Reproductive strategy and singing activity: blue tit and great tit compared

  • Valentin Amrhein
  • Lars Erik Johannessen
  • Lena Kristiansen
  • Tore Slagsvold
Original Paper

Abstract

The costs and benefits of bird song are likely to vary among species, and different singing patterns may reflect differences in reproductive strategies. We compared temporal patterns of singing activity in two songbird species, the blue tit (Cyanistes caeruleus) and the great tit (Parus major). The two species live side by side year round, and they have similar breeding ecology and similar rates of extra-pair paternity. However, they differ in two aspects of reproductive strategy that may have an influence on song output: blue tits are facultatively polygynous and have a fairly short breeding season with almost no second broods, whereas great tits are socially monogamous but more commonly raise second broods.

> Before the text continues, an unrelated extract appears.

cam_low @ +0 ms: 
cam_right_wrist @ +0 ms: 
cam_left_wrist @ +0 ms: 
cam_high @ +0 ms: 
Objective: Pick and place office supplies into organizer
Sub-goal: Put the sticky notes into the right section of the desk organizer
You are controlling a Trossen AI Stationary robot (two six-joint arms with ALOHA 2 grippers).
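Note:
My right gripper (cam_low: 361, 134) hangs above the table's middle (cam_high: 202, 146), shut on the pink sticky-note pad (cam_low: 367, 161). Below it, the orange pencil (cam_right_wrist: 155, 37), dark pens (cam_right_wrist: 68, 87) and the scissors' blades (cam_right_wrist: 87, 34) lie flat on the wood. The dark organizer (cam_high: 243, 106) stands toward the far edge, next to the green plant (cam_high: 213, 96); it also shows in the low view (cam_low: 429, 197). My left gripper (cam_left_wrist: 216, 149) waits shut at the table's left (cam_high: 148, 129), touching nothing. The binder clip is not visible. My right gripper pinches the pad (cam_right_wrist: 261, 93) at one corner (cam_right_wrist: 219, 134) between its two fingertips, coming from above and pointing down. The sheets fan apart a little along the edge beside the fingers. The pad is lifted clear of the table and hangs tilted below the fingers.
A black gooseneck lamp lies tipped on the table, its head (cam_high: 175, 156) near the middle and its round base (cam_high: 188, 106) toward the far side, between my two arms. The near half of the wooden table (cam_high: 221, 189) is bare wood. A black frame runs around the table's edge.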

We found that great tit males continued singing at high levels during the egg-laying and incubation periods, while monogamously paired blue tit males strongly reduced singing activity after the first days of egg-laying by their female. Since males of both species sang much more intensely shortly before sunrise than after sunrise, at midday or in the evening, this difference was most conspicuous at dawn. No differences in singing activity were found within species when testing for male age. We suggest that in contrast to blue tits, great tit males continued singing after egg-laying to defend the territory and to encourage the female for a possible second brood.

Keywords

Reproductive strategy Singing activity Dawn chorus Blue tit Great tit 

Notes

Acknowledgements

We thank Jo Franckx, Eirik Grønningsæter and Dávid Kováts for help in the field, and the Haakonsen, Johnsen, Johnsrud and Vestgård families for kind permissions to work on their premises. Bo Terning Hansen, Pius Korner, Fraenzi Korner-Nievergelt and Hans-Rudolf Roth gave invaluable comments during field work and data analysis. The research was funded by grants to V.A. from the Swiss National Science Foundation, the Nikolaus und Bertha Burckhardt-Bürgin-Stiftung and the Basler Stiftung für experimentelle Zoologie.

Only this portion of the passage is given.